INFORMATION SHOWN:

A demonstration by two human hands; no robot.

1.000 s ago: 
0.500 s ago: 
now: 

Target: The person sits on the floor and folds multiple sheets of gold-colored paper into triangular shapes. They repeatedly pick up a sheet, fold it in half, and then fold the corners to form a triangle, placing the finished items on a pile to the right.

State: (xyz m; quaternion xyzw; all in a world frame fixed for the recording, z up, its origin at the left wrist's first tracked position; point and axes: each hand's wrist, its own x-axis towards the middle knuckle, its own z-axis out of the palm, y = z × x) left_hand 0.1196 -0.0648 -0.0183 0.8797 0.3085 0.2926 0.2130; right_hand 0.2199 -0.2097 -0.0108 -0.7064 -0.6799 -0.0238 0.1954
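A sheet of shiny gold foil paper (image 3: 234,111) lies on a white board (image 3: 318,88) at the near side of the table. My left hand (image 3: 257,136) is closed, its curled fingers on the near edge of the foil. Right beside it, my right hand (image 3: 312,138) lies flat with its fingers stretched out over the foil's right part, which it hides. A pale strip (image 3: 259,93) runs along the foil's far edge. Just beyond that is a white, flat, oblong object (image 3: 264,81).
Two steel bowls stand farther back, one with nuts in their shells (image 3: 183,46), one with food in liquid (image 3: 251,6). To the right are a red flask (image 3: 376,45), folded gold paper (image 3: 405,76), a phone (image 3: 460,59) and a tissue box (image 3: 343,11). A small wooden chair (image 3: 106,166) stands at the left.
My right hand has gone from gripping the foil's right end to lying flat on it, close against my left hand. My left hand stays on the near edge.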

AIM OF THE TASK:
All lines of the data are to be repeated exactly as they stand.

EXERCISE SOLUTION:
A demonstration by two human hands; no robot.

1.000 s ago: 
0.500 s ago: 
now: 

Target: The person sits on the floor and folds multiple sheets of gold-colored paper into triangular shapes. They repeatedly pick up a sheet, fold it in half, and then fold the corners to form a triangle, placing the finished items on a pile to the right.

State: (xyz m; quaternion xyzw; all in a world frame fixed for the recording, z up, its origin at the left wrist's first tracked position; point and axes: each hand's wrist, its own x-axis towards the middle knuckle, its own z-axis out of the palm, y = z × x) left_hand 0.1196 -0.0648 -0.0183 0.8797 0.3085 0.2926 0.2130; right_hand 0.2199 -0.2097 -0.0108 -0.7064 -0.6799 -0.0238 0.1954
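A sheet of shiny gold foil paper (image 3: 234,111) lies on a white board (image 3: 318,88) at the near side of the table. My left hand (image 3: 257,136) is closed, its curled fingers on the near edge of the foil. Right beside it, my right hand (image 3: 312,138) lies flat with its fingers stretched out over the foil's right part, which it hides. A pale strip (image 3: 259,93) runs along the foil's far edge. Just beyond that is a white, flat, oblong object (image 3: 264,81).
Two steel bowls stand farther back, one with nuts in their shells (image 3: 183,46), one with food in liquid (image 3: 251,6). To the right are a red flask (image 3: 376,45), folded gold paper (image 3: 405,76), a phone (image 3: 460,59) and a tissue box (image 3: 343,11). A small wooden chair (image 3: 106,166) stands at the left.
My right hand has gone from gripping the foil's right end to lying flat on it, close against my left hand. My left hand stays on the near edge.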

The complete output has now been given.